ZeptoDB keeps all hot data in memory. Before this work, a process crash lost everything since the last end-of-day HDB flush. For intra-day data — often impossible to re-ingest from upstream feeds — this was the highest product-readiness risk. Here’s how we fixed it.


Before

ACTIVE partitions (current hour) had zero disk representation. Crash = total intra-day data loss.

After

Periodic snapshots every 60s. Crash loses at most one snapshot interval. Recovery is automatic on restart.

ScenarioBeforeAfter
Crash, ACTIVE partitionAll intra-day data lost≤ 60s of data lost
Crash, SEALED partitionLost if not yet flushed≤ 60s of data lost
Graceful EOD shutdownPreserved via HDB flushSame (+ snapshot on stop)

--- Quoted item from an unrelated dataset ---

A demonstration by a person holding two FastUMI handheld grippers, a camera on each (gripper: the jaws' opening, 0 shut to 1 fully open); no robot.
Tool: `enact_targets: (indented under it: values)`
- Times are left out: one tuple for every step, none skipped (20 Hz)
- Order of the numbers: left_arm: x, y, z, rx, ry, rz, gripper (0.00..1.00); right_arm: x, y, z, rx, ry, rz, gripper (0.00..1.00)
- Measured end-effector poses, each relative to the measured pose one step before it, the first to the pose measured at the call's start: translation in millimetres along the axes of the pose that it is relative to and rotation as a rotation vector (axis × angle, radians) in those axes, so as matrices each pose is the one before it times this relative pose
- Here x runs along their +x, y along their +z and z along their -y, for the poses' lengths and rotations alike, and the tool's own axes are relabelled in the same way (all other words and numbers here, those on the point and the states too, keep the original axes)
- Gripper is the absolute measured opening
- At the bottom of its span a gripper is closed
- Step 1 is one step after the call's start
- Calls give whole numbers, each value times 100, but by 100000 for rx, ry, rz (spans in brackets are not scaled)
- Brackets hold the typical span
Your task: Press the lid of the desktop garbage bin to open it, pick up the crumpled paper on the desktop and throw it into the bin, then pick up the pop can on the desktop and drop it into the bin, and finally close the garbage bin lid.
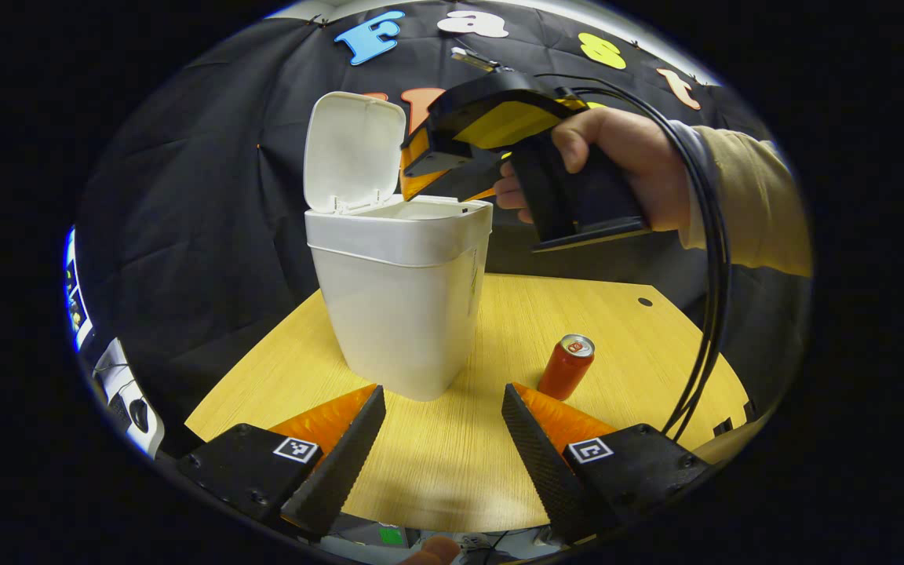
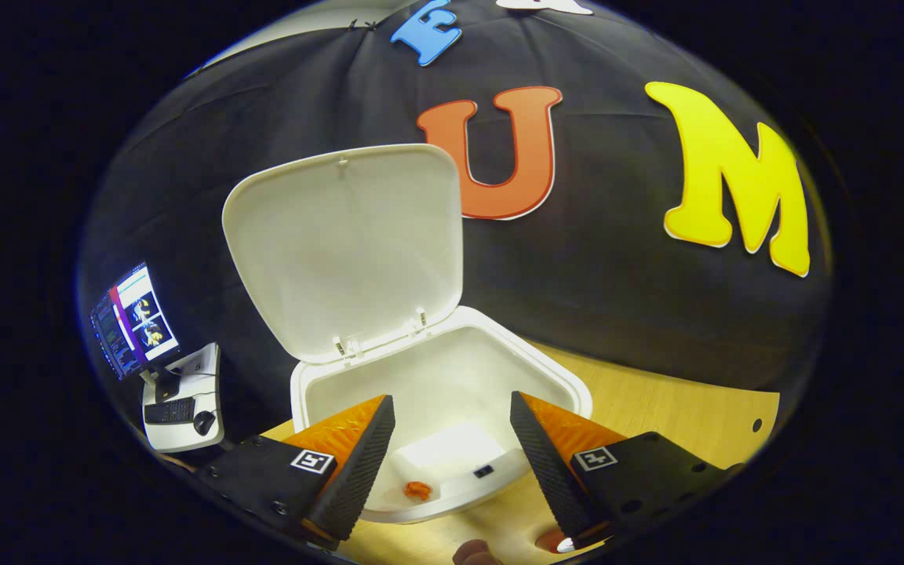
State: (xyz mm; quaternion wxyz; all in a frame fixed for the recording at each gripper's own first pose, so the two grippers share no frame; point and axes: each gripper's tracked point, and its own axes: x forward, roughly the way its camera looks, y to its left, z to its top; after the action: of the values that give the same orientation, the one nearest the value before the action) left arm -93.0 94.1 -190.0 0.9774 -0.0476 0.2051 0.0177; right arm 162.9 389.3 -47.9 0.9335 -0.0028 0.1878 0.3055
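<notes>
Here, in the left gripper view, the left gripper [image 1: 442, 447] is held low over the table [image 1: 640, 369] with its fingers spread wide and nothing between them. Just beyond its right finger the pop can [image 1: 567, 366] is seen standing on the wood, upright with a slight apparent lean, its long axis near vertical; the garbage bin [image 1: 401, 298] stands a little farther back and to the can's left, lid [image 1: 354, 149] raised. Above the bin's far rim the right gripper [image 1: 440, 169] is held by a hand [image 1: 617, 176], tilted down toward the opening. In the right gripper view the right gripper's fingers are also spread wide and empty, poised over the open bin, and a small orange-red scrap [image 2: 418, 490] lies at the bottom, possibly the paper, though it is too small to be told. The can is judged the next thing to be taken: it lies nearer the left gripper, ahead and slightly right, and would best be clasped across its sides.
</notes>
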Motion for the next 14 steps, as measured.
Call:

Normal operation (flush_loop every 1s):
├── do_flush_sealed() [existing: SEALED → HDB on memory pressure]
└── if now - last_snap ≥ 60s
└── do_snapshot() [new: ALL partitions → snapshot_path]
Restart (ZeptoPipeline::start):
├── [if enable_recovery] HDBReader(recovery_snapshot_path)
│ └── for each symbol/hour → read columns → store_tick() × N rows
├── flush_manager->start()
└── drain_threads.start() ← recovery completes BEFORE these start

The key insight: HDBWriter already had write_column_file() with LZ4 compression, directory creation, and correct binary format. The only change needed was removing the sealed-state precondition.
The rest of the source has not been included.